Wenn die Profimannschaft von Werder Bremen im wohninvest Weserstadion vor heimischer Kulisse antritt, dann darf er nicht fehlen. Christian Stoll ist an der Seite von Arnd Zeigler die Stimmungskanone und häufig vor der Ostkurve anzutreffen. Nächstes Jahr feiert der Stadionsprecher Silberhochzeit. „25 Jahre bin ich dann tätig für den Verein. Und ich hoffe, dass es einhergeht mit der 1. Liga“ freut sich Stoll, der gebürtig aus Bremen-Vegesack kommt. Die 2. Liga sei zwar ganz schön, weil viele Duelle gegen Traditionsmannschaften stattgefunden haben, meint Stoll. Aber er findet, dass Werder in die 1. Liga gehöre. (Anmerkung der Redaktion: Dieses Interview wurde im April 2022 geführt).
Durch eine Mischung aus Begabung, Glück, Zufall und Kontakt ist er an den Job gekommen: „Ich war damals Redaktionsleiter beim Hörfunksender Hit-Radio-Antenne und bin von einer Agentur angerufen worden.
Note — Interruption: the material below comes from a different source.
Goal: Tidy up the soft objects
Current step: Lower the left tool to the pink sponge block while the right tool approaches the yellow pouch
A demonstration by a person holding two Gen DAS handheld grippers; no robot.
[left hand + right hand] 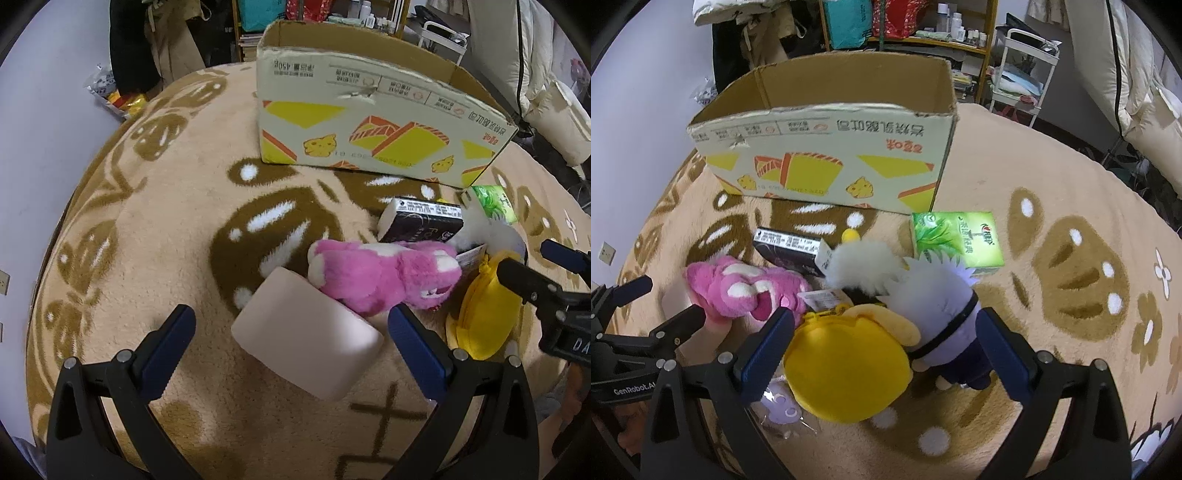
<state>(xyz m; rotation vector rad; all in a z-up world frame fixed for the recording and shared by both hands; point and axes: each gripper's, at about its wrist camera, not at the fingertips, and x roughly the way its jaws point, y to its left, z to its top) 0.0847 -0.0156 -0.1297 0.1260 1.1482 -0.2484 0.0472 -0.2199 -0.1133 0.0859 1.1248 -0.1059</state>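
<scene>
1. A beige fleece blanket (177, 236) with brown paw and flower prints carries everything here; what lies beneath it cannot be told.
2. The left gripper (291, 326) hangs with its jaws released and wide apart over a pale pink rounded block (306, 336). The block lies tilted between the two blue pads, touching neither.
3. Just beyond the block, a pink plush toy (384, 277) lies on its side, pressing against the block's far edge and sitting near the right-hand pad.
4. Behind the pink plush, a black printed packet (421, 221) rests flat, touching the plush's far side.
5. An open cardboard box (369, 122), printed with yellow shapes and upside-down lettering, stands at the back of the blanket.
6. The right gripper (886, 339) also has its jaws released. Between its pads sit a yellow plush pouch (849, 369), close against the left pad, and a grey-haired doll in lavender (945, 310), near the right pad; no grasp on either is seen.
7. A clear-wrapped purple item (783, 410) peeks out beneath the pouch, partly hidden.
8. A green tissue pack (956, 240) lies behind the doll, near the box's right corner.
</scene>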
Der Agenturchef sagte zu mir, dass ein neues Stadionfernsehen bei Werder Bremen eingerichtet werde und er daher einen Vermarktungspartner suche.“ Daraufhin hat sich Christian Stoll dieses Format zwei- oder dreimal angesehen. „Es gab zwei Moderator:innen im Stadion – nicht als Stadionsprecher:innen – sondern als Fernsehmoderator:innen, die das Fan-TV begleiteten.
Sie waren sehr bemüht, aber man merkte ihnen an, dass sie keine Beziehungen zu Bremen hatten. Beide kamen aus Köln.“ Sie seien freitags, vor den Samstagsspielen, nach Bremen gefahren und nach den Partien wieder nach Köln zurück. „Ich habe gesagt, die beiden machen das zwar ganz gut, aber ich stelle mir das anders vor. Und dann hat der Agenturchef mich gefragt, ob ich jemanden vorstellen könne, der es besser macht.
Daraufhin habe ich gesagt, derjenige steht vor Ihnen. Ich war damals sehr selbstbewusst.“ Die Chemie passte, weil Christian Stoll seit seiner Kindheit Werder-Fan ist. Mit fünf Jahren war er das erste Mal im Stadion – zusammen mit seinem Großvater, der selber Fußballer und Fußball-Fan war. Das Ganze spielte sich in der ersten Meistersaison ab. So wurde dem Verein Christian Stoll vorgeschlagen, was gut angekommen sei. Er hat dann parallel zu seinem Vorgänger Christian Günther als Stadionsprecher gearbeitet, und als dieser starb, suchte der Verein einen Nachfolger. Auf diesem Weg ist Stoll Stadionsprecher geworden und hat alles erlebt, was es im Fußball zu erleben gibt: Pokalsieg, Meisterschaften, bittere Niederlagen und den bitteren Abstieg. Das ist der eine Christian Stoll.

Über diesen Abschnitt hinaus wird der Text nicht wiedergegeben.